5. This section shall not apply to:

a. A vehicle or part thereof that is completely enclosed within a building in a lawful manner where it is not visible from the street or other public or private property; or

b. A vehicle or part thereof that is stored or parked in a lawful manner on private property in connection with the business of a licensed dismantler or licensed vehicle dealer and is screened according to RCW 46.80.130.

6. After notice has been given of the city’s intent to dispose of the vehicle and after a hearing, if requested, has been held, the vehicle or parts thereof shall be removed at the request of the community services director and disposed of to a licensed motor vehicle wrecker or hulk hauler with written notice being provided to the Washington State Patrol and the Department of Licensing that the vehicle has been wrecked or otherwise lawfully disposed of.

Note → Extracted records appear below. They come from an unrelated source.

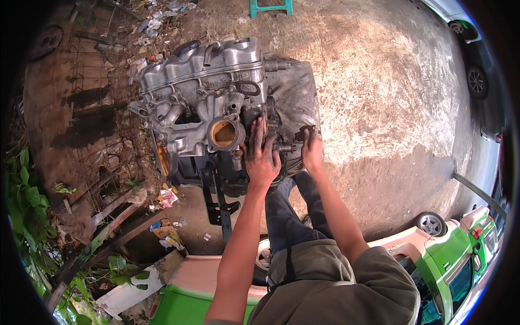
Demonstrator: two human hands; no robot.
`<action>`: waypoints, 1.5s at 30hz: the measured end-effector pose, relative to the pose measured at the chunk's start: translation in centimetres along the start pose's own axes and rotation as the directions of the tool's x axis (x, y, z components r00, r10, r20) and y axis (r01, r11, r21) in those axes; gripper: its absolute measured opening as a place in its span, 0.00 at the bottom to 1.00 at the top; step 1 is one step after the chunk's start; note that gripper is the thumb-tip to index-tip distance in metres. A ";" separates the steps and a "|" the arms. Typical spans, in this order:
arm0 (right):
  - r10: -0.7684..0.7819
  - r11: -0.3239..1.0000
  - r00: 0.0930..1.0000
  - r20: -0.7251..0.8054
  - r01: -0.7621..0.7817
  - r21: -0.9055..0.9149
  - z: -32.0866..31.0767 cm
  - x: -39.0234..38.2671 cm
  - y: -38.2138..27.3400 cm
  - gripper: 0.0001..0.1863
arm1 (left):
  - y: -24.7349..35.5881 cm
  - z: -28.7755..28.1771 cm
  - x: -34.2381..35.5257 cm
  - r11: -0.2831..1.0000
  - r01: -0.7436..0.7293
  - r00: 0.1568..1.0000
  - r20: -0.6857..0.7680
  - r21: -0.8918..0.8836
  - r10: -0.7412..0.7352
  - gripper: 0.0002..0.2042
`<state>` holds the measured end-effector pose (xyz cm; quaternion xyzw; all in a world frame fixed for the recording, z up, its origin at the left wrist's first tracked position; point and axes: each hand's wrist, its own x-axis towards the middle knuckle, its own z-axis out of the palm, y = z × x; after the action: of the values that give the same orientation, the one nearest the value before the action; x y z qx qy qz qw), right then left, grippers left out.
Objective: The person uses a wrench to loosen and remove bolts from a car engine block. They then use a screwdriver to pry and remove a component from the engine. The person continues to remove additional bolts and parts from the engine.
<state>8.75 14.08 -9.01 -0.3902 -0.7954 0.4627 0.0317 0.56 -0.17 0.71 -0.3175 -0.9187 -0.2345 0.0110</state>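
Observation:
A grey metal car engine (200,81) stands in front of me, its ribbed cover on the far side and a round throttle opening (223,133) facing up. My left hand (262,161) lies on the engine just right of that opening, fingers stretched out and apart, blackened with grease. At the engine's right end, my right hand (312,151) is closed with its thumb and fingers on a small dark part (305,132). Its exact kind is too small to tell. Beneath it spreads a dull grey, wrinkled cover or sheet (292,89).
A black metal bracket (216,203) juts from the engine's near side. A green plastic stool (271,7) stands beyond. Litter and scrap wood (119,211) lie at left, with leafy plants (32,195). A green and pink car (439,249) is behind me; other vehicles line the right.

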 end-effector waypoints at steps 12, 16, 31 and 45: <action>0.056 0.996 0.985 0.166 -0.066 0.054 7.7 11.2 4.6 0.19 | -0.2 0.5 0.8 0.999 -0.012 0.999 -0.043 -0.039 0.011 0.12; 0.144 0.989 0.955 0.259 -0.147 -0.006 6.2 11.3 1.6 0.21 | -0.2 0.4 0.7 0.999 -0.011 0.999 -0.047 -0.045 0.009 0.12; 0.131 0.978 0.953 0.274 -0.080 -0.190 5.5 11.2 -3.3 0.21 | -0.3 0.8 0.5 0.999 -0.018 0.999 -0.052 -0.033 0.016 0.11; -0.160 0.983 0.987 0.035 0.156 0.094 0.2 -2.3 -2.4 0.09 | -0.5 0.6 0.5 1.000 -0.005 1.000 -0.020 0.019 0.005 0.16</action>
<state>8.84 11.78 -6.55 -0.3142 -0.8025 0.5025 0.0693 -0.07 0.06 0.11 -0.3173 -0.9199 -0.2291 0.0238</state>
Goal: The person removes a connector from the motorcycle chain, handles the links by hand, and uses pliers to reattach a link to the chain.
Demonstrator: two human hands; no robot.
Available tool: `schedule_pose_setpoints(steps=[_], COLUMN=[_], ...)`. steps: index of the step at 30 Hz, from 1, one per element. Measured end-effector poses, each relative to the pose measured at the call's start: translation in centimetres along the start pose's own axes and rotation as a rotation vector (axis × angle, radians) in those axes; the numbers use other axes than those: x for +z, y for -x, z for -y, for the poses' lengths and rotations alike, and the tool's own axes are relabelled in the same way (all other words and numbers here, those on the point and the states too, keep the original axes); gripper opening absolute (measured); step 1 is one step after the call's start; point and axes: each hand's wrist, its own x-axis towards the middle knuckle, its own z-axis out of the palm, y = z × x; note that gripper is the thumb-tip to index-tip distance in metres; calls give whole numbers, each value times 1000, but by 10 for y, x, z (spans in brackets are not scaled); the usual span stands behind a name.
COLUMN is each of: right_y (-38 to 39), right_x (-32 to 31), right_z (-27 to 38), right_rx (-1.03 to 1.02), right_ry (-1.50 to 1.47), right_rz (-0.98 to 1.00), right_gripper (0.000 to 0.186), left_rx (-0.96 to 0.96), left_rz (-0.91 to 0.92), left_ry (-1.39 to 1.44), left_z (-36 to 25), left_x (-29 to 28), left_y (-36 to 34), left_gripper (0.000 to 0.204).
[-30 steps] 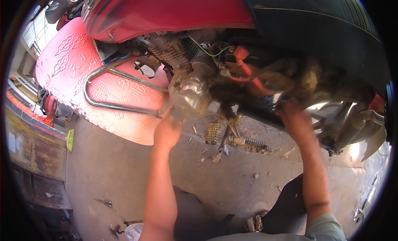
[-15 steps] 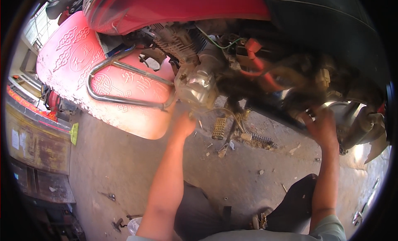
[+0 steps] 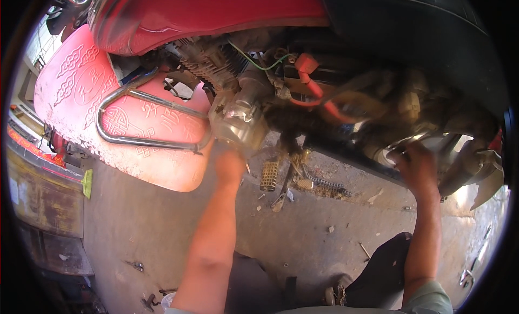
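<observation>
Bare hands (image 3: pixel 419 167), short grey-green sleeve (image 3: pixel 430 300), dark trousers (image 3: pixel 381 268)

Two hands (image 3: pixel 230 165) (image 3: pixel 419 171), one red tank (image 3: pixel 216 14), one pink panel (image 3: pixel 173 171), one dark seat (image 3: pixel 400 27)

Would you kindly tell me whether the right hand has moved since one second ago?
Yes; judged against the yellowish pedal, the right hand has moved rightward, farther from it.

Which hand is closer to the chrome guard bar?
Left: the left hand is below and right of the chrome guard bar; the right hand is much farther right.
</observation>
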Motion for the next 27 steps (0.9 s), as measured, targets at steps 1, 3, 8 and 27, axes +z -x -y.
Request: schedule_pose_setpoints(steps=[1,3,8,27], right_y=[2,6,13,16], right_x=[2,7,12,13], right_z=[-4,-8,-13,-19], right_rx=[-2,5,17,-18], right_ry=[9,45,43,95], right_rz=[7,1,-52,-154], right_gripper=[28,30,27,28], left_rx=[-5,-8,105,-40], left_rz=[-4,-14,27,112], left_ry=[14,39,35,-12], left_z=[0,-2,-5,-12], left_x=[3,5,-39,-31], left_y=[1,-1,4,6], left_gripper=[29,28,31,31])
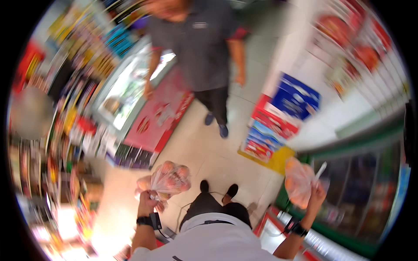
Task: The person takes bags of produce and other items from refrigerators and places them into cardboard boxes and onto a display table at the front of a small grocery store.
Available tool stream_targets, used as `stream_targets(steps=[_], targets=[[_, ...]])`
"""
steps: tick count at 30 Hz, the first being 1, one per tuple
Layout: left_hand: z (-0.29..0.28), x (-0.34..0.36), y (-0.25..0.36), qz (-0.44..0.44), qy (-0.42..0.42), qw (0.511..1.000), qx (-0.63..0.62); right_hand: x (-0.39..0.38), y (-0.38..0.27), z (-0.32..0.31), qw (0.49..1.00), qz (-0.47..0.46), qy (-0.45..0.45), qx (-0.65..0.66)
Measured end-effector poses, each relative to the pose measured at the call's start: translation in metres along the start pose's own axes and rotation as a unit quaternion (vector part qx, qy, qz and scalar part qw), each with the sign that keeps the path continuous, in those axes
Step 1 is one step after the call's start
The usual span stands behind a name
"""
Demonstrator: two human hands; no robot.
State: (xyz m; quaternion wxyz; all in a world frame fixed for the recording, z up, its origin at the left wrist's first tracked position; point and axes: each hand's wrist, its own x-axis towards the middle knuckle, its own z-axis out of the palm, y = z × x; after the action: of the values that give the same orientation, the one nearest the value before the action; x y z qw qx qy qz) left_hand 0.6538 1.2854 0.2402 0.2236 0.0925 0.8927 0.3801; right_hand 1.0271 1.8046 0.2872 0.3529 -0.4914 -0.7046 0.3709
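My left hand (149, 201) is closed round the gathered neck of a clear plastic bag of fruit (170, 179), reddish-orange and round, held out at the lower left. Out to the right, my right hand (318, 193) grips a second clear plastic bag of fruit (298, 182), with orange shapes showing through it. A white strip (321, 170) sticks up beside those fingers; blur hides what it is. The fruit's exact kind is unclear in both bags. Both wrists carry black straps with small devices.
A person (200, 48) in a grey shirt stands ahead. To the left are a red glass-topped chest freezer (152, 117) and packed shelves (65, 100). Stacked cartons (274, 126) stand at the right, near a green-framed glass-door cooler (357, 187). Pale tiles (217, 158) cover the floor.
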Motion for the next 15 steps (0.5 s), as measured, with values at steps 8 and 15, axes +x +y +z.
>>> stream_targets(steps=[8,15], targets=[[0.005,-0.215,-0.27,-0.142,0.252,0.933,-0.215,-0.129,-0.068,0.111,0.955,-0.088,-0.282,-0.029],[-0.04,-0.381,-0.289,-0.186,0.392,0.862,-0.261,-0.286,-0.155,0.229,0.853,-0.18,-0.49,-0.023]])
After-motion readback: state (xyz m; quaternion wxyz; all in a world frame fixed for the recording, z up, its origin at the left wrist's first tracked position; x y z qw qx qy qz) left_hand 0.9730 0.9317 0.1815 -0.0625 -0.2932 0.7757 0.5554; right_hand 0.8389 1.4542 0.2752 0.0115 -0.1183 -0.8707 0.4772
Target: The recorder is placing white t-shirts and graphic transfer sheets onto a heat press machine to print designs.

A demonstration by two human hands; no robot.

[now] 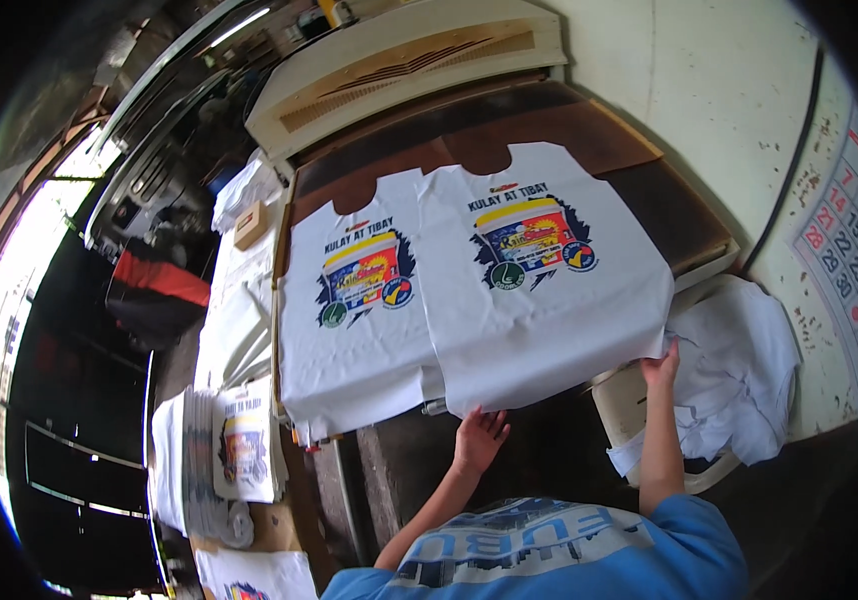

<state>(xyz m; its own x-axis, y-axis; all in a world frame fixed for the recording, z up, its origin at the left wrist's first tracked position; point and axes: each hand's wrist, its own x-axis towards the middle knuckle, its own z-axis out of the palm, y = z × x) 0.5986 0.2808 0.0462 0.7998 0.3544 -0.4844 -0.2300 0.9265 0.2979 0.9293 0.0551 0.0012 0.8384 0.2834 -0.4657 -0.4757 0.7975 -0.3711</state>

D. Owner of Record Presumed Liable for Costs When Vehicle Abandoned – Exceptions.

1. The abandonment of any junk vehicle or hulk shall constitute a prima facie presumption that the last owner of record is responsible for such junk vehicle and thus liable for any costs incurred in removing, storing and disposing of said vehicle.

2. A registered owner transferring a vehicle shall be relieved from personal liability under this chapter if within five days of the transfer she/he transmits to the planning division a seller’s report of sale on a form prescribed by the planning manager to show that the vehicle had been transferred prior to the date notice was given to him/her of the need to abate.

E. Owner or Agent Required to Pay Charges – Lien.

1. Any costs incurred in the removal and storage of an impounded vehicle shall be a lien upon the vehicle. All towing and storage charges on such vehicle impounded shall be paid by the owner or his/her agent if the vehicle is redeemed. In the case of abandoned vehicles, all costs of removal and storage shall be paid by the owner or his/her agent if the vehicle is redeemed, but if not redeemed, such costs shall be received from the proceeds of sale.

2. Either a registered or legal owner may claim an impounded vehicle by payment of all charges that have accrued to the time of reclamation. If the vehicle was impounded at the direction of a law enforcement agency, the person in possession of the vehicle prior to the time of reclamation shall notify such agency of the fact that the vehicle has been claimed, and by whom.

F. Written Impound Authorization Form. Whenever the community services director impounds a vehicle pursuant to the provisions of this chapter, the director shall complete an authorization form approved by the chief of police which specifies the section of this chapter or Chapter 46.55 RCW authorizing the impound. In the alternative, a law enforcement notice of infraction or citation for an offense which authorized the impound may be substituted at the director’s discretion. [Ord. 3720 § 4, 2008].